[Brief]:
In the data below, locate each line with the word "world" and list it.

[Source data]:
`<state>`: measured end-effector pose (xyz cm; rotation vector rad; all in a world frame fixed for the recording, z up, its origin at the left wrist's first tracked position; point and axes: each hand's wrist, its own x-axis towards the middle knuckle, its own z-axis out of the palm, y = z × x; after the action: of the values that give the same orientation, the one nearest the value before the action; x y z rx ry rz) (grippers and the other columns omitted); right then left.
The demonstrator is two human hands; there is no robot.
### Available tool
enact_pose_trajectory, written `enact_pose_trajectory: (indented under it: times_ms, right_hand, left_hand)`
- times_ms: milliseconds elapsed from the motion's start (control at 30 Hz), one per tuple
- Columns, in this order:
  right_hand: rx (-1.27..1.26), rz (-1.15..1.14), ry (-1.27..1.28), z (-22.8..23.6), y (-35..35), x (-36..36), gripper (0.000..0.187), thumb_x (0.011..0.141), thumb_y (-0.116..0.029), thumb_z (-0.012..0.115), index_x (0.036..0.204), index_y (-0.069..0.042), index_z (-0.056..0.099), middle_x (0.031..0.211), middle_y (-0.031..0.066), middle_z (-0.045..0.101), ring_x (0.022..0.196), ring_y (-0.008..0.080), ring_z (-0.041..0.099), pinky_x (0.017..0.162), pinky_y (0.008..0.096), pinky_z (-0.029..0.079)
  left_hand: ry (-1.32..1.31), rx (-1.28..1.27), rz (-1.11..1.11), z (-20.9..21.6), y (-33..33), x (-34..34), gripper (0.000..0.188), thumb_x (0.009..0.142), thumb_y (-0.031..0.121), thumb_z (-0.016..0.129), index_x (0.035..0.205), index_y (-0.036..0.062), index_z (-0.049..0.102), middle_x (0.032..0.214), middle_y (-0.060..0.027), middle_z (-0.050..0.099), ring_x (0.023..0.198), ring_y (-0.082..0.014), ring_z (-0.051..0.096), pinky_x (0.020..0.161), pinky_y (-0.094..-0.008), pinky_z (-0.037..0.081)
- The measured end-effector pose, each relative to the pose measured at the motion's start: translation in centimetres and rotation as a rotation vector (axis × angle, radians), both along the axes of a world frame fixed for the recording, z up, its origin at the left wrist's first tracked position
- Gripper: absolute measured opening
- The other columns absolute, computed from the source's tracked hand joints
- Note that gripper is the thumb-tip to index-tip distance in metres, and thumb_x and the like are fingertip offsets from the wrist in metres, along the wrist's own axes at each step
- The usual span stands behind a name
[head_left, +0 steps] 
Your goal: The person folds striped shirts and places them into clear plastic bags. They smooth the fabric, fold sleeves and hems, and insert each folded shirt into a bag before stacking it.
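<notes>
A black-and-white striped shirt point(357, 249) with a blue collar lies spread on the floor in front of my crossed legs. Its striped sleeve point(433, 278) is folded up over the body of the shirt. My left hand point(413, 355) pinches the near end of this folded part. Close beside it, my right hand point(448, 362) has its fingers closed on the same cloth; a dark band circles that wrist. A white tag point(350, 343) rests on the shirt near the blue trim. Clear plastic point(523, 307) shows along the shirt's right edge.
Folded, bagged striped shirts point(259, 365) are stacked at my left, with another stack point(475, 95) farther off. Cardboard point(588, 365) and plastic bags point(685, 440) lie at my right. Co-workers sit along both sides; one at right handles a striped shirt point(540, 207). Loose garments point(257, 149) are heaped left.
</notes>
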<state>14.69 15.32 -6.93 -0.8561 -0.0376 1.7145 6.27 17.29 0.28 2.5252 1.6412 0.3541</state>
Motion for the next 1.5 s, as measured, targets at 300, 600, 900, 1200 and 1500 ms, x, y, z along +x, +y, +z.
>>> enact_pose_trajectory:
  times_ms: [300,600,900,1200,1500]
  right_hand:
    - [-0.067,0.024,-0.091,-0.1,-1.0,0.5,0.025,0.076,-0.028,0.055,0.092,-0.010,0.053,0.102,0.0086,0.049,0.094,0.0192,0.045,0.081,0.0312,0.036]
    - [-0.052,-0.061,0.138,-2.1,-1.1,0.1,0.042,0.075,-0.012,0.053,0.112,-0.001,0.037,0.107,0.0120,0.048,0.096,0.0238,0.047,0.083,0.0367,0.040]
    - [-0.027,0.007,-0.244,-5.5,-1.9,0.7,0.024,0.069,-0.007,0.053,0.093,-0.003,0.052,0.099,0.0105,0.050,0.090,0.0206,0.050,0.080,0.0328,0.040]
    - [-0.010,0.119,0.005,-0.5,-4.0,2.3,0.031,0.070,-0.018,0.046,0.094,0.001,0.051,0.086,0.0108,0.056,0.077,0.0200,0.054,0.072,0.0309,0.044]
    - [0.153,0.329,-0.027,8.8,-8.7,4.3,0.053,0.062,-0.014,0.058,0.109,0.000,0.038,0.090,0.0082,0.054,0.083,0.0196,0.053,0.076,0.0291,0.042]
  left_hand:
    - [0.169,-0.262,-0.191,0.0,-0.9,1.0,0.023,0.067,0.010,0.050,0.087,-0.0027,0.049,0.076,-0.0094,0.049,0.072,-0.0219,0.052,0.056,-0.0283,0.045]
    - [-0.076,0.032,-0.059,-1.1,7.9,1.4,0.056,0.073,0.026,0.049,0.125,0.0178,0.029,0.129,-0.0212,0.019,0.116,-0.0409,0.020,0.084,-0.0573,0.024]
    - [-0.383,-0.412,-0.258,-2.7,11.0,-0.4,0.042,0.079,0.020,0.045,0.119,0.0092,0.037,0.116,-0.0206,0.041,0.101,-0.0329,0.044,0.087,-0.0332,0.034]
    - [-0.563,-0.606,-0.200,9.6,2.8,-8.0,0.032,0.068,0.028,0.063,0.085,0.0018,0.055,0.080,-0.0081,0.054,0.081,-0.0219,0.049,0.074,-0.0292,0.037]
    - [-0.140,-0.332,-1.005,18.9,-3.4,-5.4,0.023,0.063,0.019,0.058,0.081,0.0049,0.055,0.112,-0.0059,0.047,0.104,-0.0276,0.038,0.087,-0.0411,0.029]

[Output]:
`<state>`: measured end-effector pose (xyz cm; rotation vector rad; all in a world frame fixed for the recording, z up, its origin at the left wrist's first tracked position; point and axes: each hand's wrist, its own x-axis towards the middle knuckle, its own z-axis out of the palm, y = z × x; after the action: of the values that give the same orientation, the one nearest the value before the action; x y z rx ry rz) (grippers and the other columns omitted); right then left.
- The measured end-effector pose, each relative to the pose measured at the motion's start: translation in centimetres and rotation as a rotation vector (axis × angle, radians), both along the axes of a world frame fixed for the recording, z up, its origin at the left wrist's first tracked position

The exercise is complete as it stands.